‘The Church of Living Dangerously’: Christian Bale Set to Play Drug-Smuggling Preacher!!

Oscar winner Christian Bale is attached to star in a feature adaptation of David Kushner’s Vanity Fair article The Church of the Living Dangerously, which concerns a drug-smuggling preacher.

New Regency has acquired the movie rights to the 2019 article and hired Oscar winner Charles Randolph (The Big Short) to write the script. Bale will produce the film with New Regency as well as Ellen Goldsmith-Vein and Eric Robinson of The Gotham Group, while Randolph and Kushner will executive produce alongside Margaret Riley.

Deadline broke the news, reporting that Bale will play John Lee Bishop, who survived a difficult childhood — his uncles forced him to fight other kids in the neighborhood for their amusement — and became the pastor of a Portland megachurch, which at its peak boasted a congregation large enough to fill a former K-Mart superstore that was converted into The Living Hope Church.

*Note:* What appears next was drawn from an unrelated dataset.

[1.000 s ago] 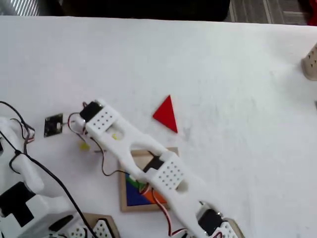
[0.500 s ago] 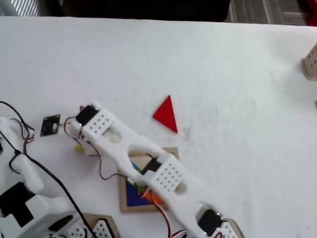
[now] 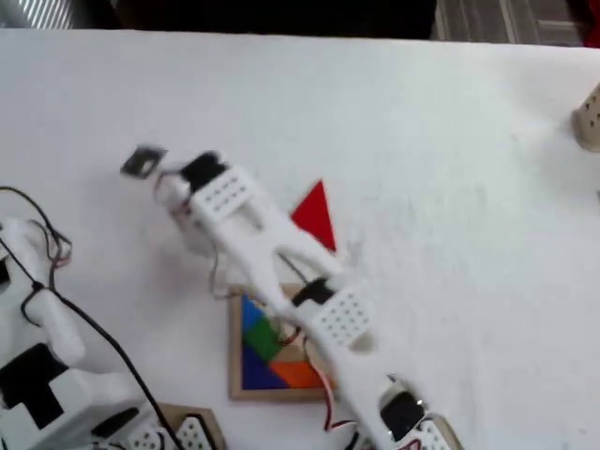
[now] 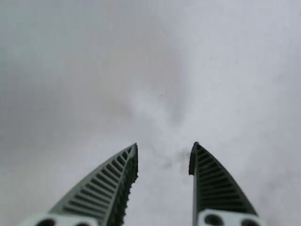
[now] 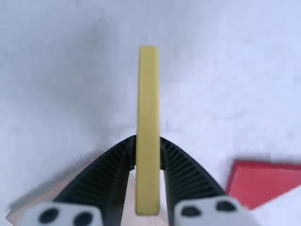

Bishop was a natural showman who would bring exotic animals to the pulpit with him, and he quickly became quite wealthy, though he didn’t handle it well, and soon developed an addiction to alcohol and painkillers. His own son, David, developed a meth and heroin habit, and in an effort not to fail his son, and better understand the power the drugs held over his boy, Bishop began taking the same drugs as well.

Eventually, he began smuggling drugs for a Mexican cartel, though he was busted after 20 runs across the border, and upon conviction, he was sentenced to five years in prison. New Regency‘s deal includes the life rights of both Bishop and his son, who helped save his father’s life.

Bale most recently starred in Ford v Ferrari, Vice, and Hostiles, though he just wrapped David O. Russell‘s star-studded New Regency movie and he’ll soon be seen as Gorr the God Butcher in Taika Waititi‘s Marvel movie Thor: Love and Thunder. He’s also set to star in Scott Cooper‘s Netflix film The Pale Blue Eye, which marks his first producing credit. The Welsh actor won an Oscar for The Fighter and was also nominated for American Hustle, The Big Short, and Vice, so the Academy clearly loves him, and The Church of Living Dangerously could very well bring him a fifth acting nomination if Russell’s latest film doesn’t do it first. Bale is represented by WME.

Randolph shared an Oscar with Adam McKay for writing The Big Short, and he also wrote Jay Roach‘s sexual harassment drama Bombshell. He’s repped by CAA and Lighthouse Management & Media.